[Exercise directions] Repeat the data below exactly. Include each line.
** Opening Record excerpts block **
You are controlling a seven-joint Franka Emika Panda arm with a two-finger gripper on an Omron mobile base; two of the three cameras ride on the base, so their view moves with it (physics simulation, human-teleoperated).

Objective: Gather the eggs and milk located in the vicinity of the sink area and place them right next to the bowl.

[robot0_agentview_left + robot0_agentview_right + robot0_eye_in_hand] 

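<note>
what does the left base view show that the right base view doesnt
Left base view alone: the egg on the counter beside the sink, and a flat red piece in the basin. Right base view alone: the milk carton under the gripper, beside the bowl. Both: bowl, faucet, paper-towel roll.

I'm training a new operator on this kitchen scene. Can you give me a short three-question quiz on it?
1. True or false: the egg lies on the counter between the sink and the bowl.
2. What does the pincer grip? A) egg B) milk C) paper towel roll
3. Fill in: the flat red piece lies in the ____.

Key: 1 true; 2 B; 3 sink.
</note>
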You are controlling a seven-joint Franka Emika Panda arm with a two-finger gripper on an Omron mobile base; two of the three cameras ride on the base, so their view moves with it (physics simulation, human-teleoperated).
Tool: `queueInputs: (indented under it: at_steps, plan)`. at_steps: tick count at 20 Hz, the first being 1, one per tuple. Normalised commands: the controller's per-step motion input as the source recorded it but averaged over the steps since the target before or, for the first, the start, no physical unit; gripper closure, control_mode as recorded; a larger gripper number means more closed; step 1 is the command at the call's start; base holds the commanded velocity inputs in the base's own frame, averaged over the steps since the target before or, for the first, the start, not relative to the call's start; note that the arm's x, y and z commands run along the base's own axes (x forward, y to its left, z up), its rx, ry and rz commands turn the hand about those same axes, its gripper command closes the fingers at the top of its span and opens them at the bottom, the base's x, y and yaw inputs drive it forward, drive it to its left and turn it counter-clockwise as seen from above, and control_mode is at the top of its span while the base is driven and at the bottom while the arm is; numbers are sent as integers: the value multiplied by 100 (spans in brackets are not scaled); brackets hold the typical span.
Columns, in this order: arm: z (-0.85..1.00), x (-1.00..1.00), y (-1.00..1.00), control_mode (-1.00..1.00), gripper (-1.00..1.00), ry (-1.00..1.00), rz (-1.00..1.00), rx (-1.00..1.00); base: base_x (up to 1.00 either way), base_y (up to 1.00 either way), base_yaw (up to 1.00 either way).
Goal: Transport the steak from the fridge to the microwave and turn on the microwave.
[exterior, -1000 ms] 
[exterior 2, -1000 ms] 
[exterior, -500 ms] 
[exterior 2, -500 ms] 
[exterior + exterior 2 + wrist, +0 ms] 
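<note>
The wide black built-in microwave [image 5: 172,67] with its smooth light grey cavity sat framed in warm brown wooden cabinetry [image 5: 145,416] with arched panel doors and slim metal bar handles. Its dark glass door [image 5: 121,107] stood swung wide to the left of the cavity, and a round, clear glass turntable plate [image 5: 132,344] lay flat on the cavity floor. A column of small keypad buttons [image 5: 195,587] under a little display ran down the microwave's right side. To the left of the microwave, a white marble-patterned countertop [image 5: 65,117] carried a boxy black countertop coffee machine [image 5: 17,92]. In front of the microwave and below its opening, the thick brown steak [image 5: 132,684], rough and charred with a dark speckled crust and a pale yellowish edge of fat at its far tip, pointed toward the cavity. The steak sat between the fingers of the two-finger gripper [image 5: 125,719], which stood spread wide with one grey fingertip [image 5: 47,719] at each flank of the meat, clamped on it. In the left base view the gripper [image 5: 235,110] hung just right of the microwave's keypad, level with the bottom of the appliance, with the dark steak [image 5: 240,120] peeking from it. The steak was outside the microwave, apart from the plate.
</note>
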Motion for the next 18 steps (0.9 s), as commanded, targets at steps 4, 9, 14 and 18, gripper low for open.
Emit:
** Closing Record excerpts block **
[Expected answer]
You are controlling a seven-joint Franka Emika Panda arm with a two-finger gripper on an Omron mobile base; two of the three cameras ride on the base, so their view moves with it (physics simulation, human-teleoperated).

Objective: Gather the eggs and milk located in the vicinity of the sink area and place them right next to the bowl.

[robot0_agentview_left + robot0_agentview_right + robot0_eye_in_hand] 

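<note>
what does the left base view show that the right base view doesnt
Left base view alone: the egg on the counter beside the sink, and a flat red piece in the basin. Right base view alone: the milk carton under the gripper, beside the bowl. Both: bowl, faucet, paper-towel roll.

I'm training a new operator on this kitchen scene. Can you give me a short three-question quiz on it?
1. True or false: the egg lies on the counter between the sink and the bowl.
2. What does the pincer grip? A) egg B) milk C) paper towel roll
3. Fill in: the flat red piece lies in the ____.

Key: 1 true; 2 B; 3 sink.
</note>
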You are controlling a seven-joint Franka Emika Panda arm with a two-finger gripper on an Omron mobile base; two of the three cameras ride on the base, so their view moves with it (physics simulation, human-teleoperated).
Tool: `queueInputs: (indented under it: at_steps, plan)`. at_steps: tick count at 20 Hz, the first being 1, one per tuple. Normalised commands: the controller's per-step motion input as the source recorded it but averaged over the steps since the target before or, for the first, the start, no physical unit; gripper closure, control_mode as recorded; a larger gripper number means more closed; step 1 is the command at the call's start; base holds the commanded velocity inputs in the base's own frame, averaged over the steps since the target before or, for the first, the start, not relative to the call's start; note that the arm's x, y and z commands run along the base's own axes (x forward, y to its left, z up), its rx, ry and rz commands turn the hand about those same axes, its gripper command closes the fingers at the top of its span and opens them at the bottom, the base's x, y and yaw inputs drive it forward, drive it to its left and turn it counter-clockwise as seen from above, and control_mode is at the top of its span while the base is driven and at the bottom while the arm is; numbers are sent as integers: the value multiplied by 100 (spans in brackets are not scaled); brackets hold the typical span.
Columns, in this order: arm: z (-0.85..1.00), x (-1.00..1.00), y (-1.00..1.00), control_mode (-1.00..1.00), gripper (-1.00..1.00), ry (-1.00..1.00), rz (-1.00..1.00), rx (-1.00..1.00); base: base_x (up to 1.00 either way), base_y (up to 1.00 either way), base_yaw (up to 1.00 either way).
Goal: Transport the steak from the fridge to the microwave and turn on the microwave.
[exterior, -1000 ms] 
[exterior 2, -1000 ms] 
[exterior, -500 ms] 
[exterior 2, -500 ms] 
[exterior + exterior 2 + wrist, +0 ms] 
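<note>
The wide black built-in microwave [image 5: 172,67] with its smooth light grey cavity sat framed in warm brown wooden cabinetry [image 5: 145,416] with arched panel doors and slim metal bar handles. Its dark glass door [image 5: 121,107] stood swung wide to the left of the cavity, and a round, clear glass turntable plate [image 5: 132,344] lay flat on the cavity floor. A column of small keypad buttons [image 5: 195,587] under a little display ran down the microwave's right side. To the left of the microwave, a white marble-patterned countertop [image 5: 65,117] carried a boxy black countertop coffee machine [image 5: 17,92]. In front of the microwave and below its opening, the thick brown steak [image 5: 132,684], rough and charred with a dark speckled crust and a pale yellowish edge of fat at its far tip, pointed toward the cavity. The steak sat between the fingers of the two-finger gripper [image 5: 125,719], which stood spread wide with one grey fingertip [image 5: 47,719] at each flank of the meat, clamped on it. In the left base view the gripper [image 5: 235,110] hung just right of the microwave's keypad, level with the bottom of the appliance, with the dark steak [image 5: 240,120] peeking from it. The steak was outside the microwave, apart from the plate.
</note>
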Motion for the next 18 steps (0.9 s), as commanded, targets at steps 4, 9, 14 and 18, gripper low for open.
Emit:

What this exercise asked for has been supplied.